Data block:
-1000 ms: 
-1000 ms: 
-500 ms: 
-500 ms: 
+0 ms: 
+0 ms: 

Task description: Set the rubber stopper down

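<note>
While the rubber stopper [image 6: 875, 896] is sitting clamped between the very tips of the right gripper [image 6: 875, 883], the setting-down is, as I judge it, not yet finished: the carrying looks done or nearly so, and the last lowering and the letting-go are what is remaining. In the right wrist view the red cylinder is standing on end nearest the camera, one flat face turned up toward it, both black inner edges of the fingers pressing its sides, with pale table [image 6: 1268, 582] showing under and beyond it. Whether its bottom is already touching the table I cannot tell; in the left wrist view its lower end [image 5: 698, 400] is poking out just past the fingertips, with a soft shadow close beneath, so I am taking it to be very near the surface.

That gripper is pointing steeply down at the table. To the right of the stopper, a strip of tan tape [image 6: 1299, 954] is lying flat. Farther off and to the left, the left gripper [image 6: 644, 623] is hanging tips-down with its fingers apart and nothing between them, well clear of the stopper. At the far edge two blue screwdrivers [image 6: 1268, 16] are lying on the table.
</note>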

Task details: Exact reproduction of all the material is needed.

Finished exercise:
-1000 ms: 
-1000 ms: 
-500 ms: 
-500 ms: 
+0 ms: 
+0 ms: 

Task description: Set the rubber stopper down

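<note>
While the rubber stopper [image 6: 875, 896] is sitting clamped between the very tips of the right gripper [image 6: 875, 883], the setting-down is, as I judge it, not yet finished: the carrying looks done or nearly so, and the last lowering and the letting-go are what is remaining. In the right wrist view the red cylinder is standing on end nearest the camera, one flat face turned up toward it, both black inner edges of the fingers pressing its sides, with pale table [image 6: 1268, 582] showing under and beyond it. Whether its bottom is already touching the table I cannot tell; in the left wrist view its lower end [image 5: 698, 400] is poking out just past the fingertips, with a soft shadow close beneath, so I am taking it to be very near the surface.

That gripper is pointing steeply down at the table. To the right of the stopper, a strip of tan tape [image 6: 1299, 954] is lying flat. Farther off and to the left, the left gripper [image 6: 644, 623] is hanging tips-down with its fingers apart and nothing between them, well clear of the stopper. At the far edge two blue screwdrivers [image 6: 1268, 16] are lying on the table.
</note>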

The requested output is complete.